The PrismDB paper explains how to use heterogenous storage with an LSM. This is my review of the paper and I don't review papers that aren't interesting and worth reading. I might be biased given that I worked on RocksDB, MyRocks, helped with the persistent read cache for tiered storage in RocksDB for which there is an interesting paper. For the rest of this post I use the word tiered instead of heterogenous as that is easier to type.
The paper is about one of my favorite topics, efficient performance, where the goal is to get good enough performance and then optimize for efficiency. In this case the goal is to use mostly lower-perf, lower cost storage (QLC NAND flash) with some higher-perf, higher-cost storage (NVM, SLC/TLC NAND). The simple solution to use NVM for the top levels (L0, L1), TLC for the middle levels and QLC for the max level of the LSM tree. Alas, that doesn't always work out great as the paper shows.

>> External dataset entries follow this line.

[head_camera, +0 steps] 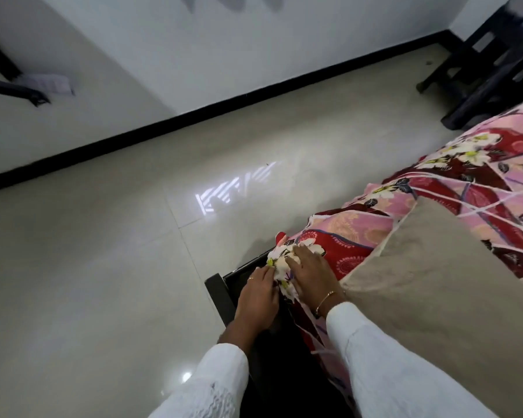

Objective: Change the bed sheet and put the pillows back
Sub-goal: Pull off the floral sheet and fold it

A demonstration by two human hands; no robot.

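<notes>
A pink and red floral bed sheet covers the mattress on the right. At the mattress corner its bunched white-flowered end is handled by both hands. My left hand pinches the sheet's corner from the left, over the black bed frame. My right hand lies flat on top of the bunched corner, fingers fairly straight, pressing it down. A beige pillow lies on the sheet at the right, close to my right wrist.
A glossy pale tiled floor spreads to the left of the bed. A white wall with a black skirting runs across the back. A dark piece of furniture stands at the upper right beyond the bed.
</notes>
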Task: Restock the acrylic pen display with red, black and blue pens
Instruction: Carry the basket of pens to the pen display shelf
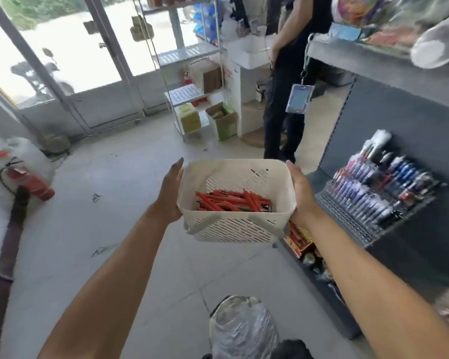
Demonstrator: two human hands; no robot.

An LSM tree with leveled compaction organizes keys by write recency. When n < m then a key/value pair in Ln is likely to have been written more recently than a key in Lm. But it isn't clear that location in the LSM tree suggests something about read recency or frequency. Thus the simple tiered storage approach mentioned in the previous paragraph might not help much for reads.
Paper summary
The idea in the paper is to pin hot key/value pairs higher in the LSM tree and then use higher-perf, higher-cost storage for those levels. Thus, storage read latency for such data will be reduced. This is implemented via three components: tracker, mapper, placer.
- The tracker identifies keys that are frequently accessed. This is done via CLOCK with 2 bits/key and implemented via a concurrent hash map.
- The mapper decides which keys are hot. The mapper can achieve the goal of at most X% of keys on a given level getting pinned. Given such a constraint the mapper will determine which keys can get pinned in that level. The mapper uses the information from the concurrent hash map managed by the tracker.
- The placer implements pinned compaction, explained below, to implement the decisions made by the mapper.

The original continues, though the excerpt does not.